My wife and I went to a charity event tonight, which included a silent auction. I don’t buy very much, but I like pumping up the prices on undervalued items, and sometimes winning one.
As the clock ticked down on the auction and people stood guard, protecting potential purchases like vultures guarding their meal, I noticed a neighbor hovering over a bid sheet for two tickets to an upcoming concert.
Now she and her husband and I had a difference of opinion a few years ago involving money and their not wanting to do the neighborly thing and pay for half of a repair. And though we speak to each other, no one is going to the other’s house for dinner, dessert and a game of strip Uno.
Here was my chance for mischief and mayhem and a little neighborly payback.
The concert tickets she wanted were at $150 and I could tell she was excited about her chances of winning them.
I spent 10 minutes thinking about what to do, fighting back my inner desire to walk over and bid up the tickets by at least $100. Or, bid it up by $200 and make her outbid me or walk away angry, leaving me with the tickets to use or sell, and a $350 tax deduction.
How high would I go just to mess with them?
But I didn’t. I did a good deed (my definition), and gave her a pass by not bumping up the tickets.
She and her husband will never know I tossed them a bone of kindness and let them go to the concert for the low, low price of $150, which is a better experience than going when the tickets cost you $255 or $355, or more, because your asshole neighbor bid up the price.
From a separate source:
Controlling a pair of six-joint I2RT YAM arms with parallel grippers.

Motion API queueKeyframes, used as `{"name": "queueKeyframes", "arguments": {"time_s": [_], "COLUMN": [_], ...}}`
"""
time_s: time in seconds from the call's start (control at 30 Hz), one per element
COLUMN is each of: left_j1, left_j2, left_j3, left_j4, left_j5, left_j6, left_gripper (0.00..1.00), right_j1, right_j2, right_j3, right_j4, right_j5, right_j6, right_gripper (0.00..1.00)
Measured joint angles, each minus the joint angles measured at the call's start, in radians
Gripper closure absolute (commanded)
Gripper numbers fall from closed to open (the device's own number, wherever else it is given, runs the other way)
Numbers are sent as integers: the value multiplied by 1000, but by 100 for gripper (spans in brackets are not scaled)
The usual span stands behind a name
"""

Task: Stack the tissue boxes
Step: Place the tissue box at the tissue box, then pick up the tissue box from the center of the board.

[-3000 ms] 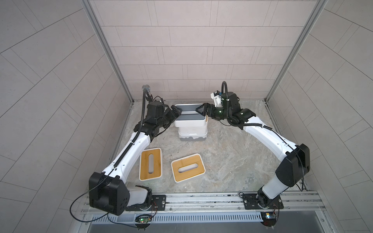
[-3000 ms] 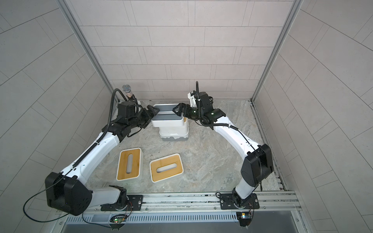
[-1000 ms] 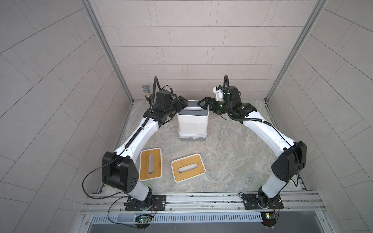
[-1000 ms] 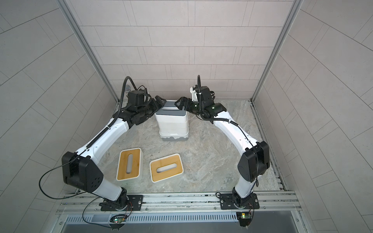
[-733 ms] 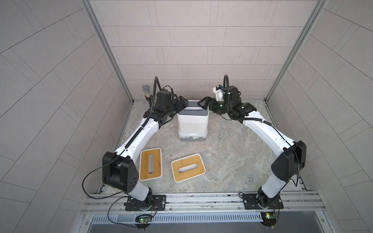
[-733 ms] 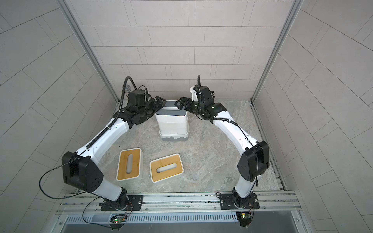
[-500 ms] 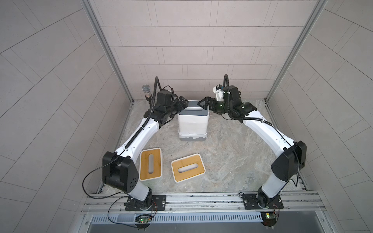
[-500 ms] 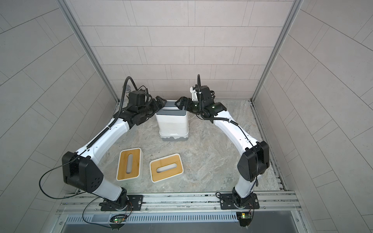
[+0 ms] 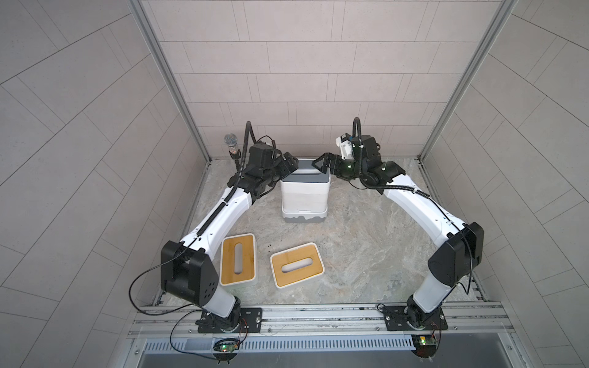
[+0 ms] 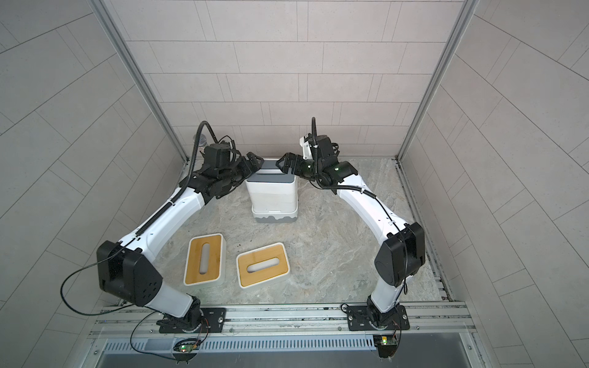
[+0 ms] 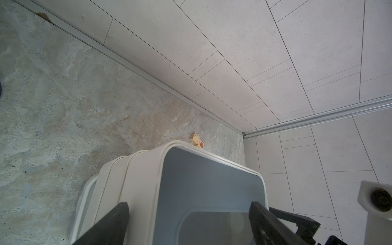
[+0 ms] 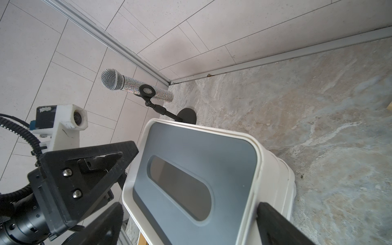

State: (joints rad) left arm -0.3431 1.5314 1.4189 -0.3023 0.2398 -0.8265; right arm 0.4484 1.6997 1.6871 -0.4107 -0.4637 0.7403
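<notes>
The stack of tissue boxes (image 9: 304, 197) is standing toward the back of the table (image 9: 366, 255). Its lowest box is showing a grey wavy base, and its top box (image 9: 307, 174) is wearing a grey lid with an oval slot. The left gripper (image 9: 290, 163) is reaching in at the stack's left end at lid height. Its fingers (image 11: 115, 222) are standing wide on either side of the top box, but whether they are pressing it cannot be told. The right gripper (image 9: 320, 163) is hovering at the stack's opposite end, its fingers (image 12: 277, 227) spread fully wide around the lid. A bamboo-topped box (image 9: 238, 263) and a second bamboo-topped box (image 9: 297, 269) are lying flat in front of the stack, apart from it. A microphone (image 9: 230, 143) is standing behind the stack on the left arm's side. A small wooden block (image 11: 197, 141) is lying beyond the stack, toward the back wall.
</notes>
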Motion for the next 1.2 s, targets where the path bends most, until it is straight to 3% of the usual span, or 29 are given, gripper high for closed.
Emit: {"name": "queueKeyframes", "arguments": {"time_s": [0.53, 1.2], "left_j1": [-4, -2], "left_j2": [-75, 13], "left_j3": [0, 61], "left_j4": [-29, -49], "left_j5": [-16, 36], "left_j6": [16, 16], "left_gripper": [3, 3], "right_j1": [-27, -21], "right_j2": [-27, -26], "right_j3": [-1, -3], "right_j4": [-6, -5], "right_j5": [-3, -27], "right_j6": [-4, -3], "right_gripper": [0, 0]}}
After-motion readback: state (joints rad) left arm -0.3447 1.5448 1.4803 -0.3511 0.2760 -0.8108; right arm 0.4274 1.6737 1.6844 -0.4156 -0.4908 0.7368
It was a hard decision not to start a bidding game of chicken, with the winner being me and the charity. But I’m getting soft and doughy in the head as I get older.
I haven’t even felt like arguing with people online these days. Very odd. Have I lost my edge?
I try to do the right thing each day – say the right thing – and be a good person. But it’s not easy. Sometimes I’d just like to let it rip – unleash the conflict hounds – feel fearless, and not be satisfied with the taste of shit.
You’ve gone soft. Should have done it for shits & giggles. What happened to Fox? Has he left in disgust? You should have bought them and not gone. Just had an obvious party that night instead. Mind you I’m a wrong’un. Well done Mother Teresa, and next time you open an orphanage send me a photo 😉
Yes, I have gone soft. No doubts. I’m regretting it. Fox left me.
I’ll be opening my orphanage soon. Please send cash donations. You’re a saint.
Well, I guess the good’ thing to say is, “bravo you!” For me, there’s a few people in my life who are such asses, that being given this opportunity would have been too much to resist. Especially given, I could feign innocence and declare that it was ‘all for the good of the charity!”
Apparently, you are a ‘gooder’ man than me! ;p
I think it’s the influence of my good wife, who is a good person and keeps me in check. Without her I’d probably be holding up convenience stores late at night instead of an honest profession like blogging.
See, I think you can get away with the innocence and charm excuse. No way I could with the giant A on my forehead. Arsehole, as my demented British friends would say. The neighbors would have seen right through it.
Oooooooh…..that’s hard to resist. Call me a fool, but I’m proud of you. It takes a big person to do that. Awww, my little “Unknown” is growing up. Honestly, I would’ve been entertained if—the second the auction ended—you ran up to her and told her you CHOSE not to bid on those tickets. 🙂
Dear Pet of Moganko,
In hindsight, I wish I had bid. Conflict has its place. I will never grow up. I’m getting soft.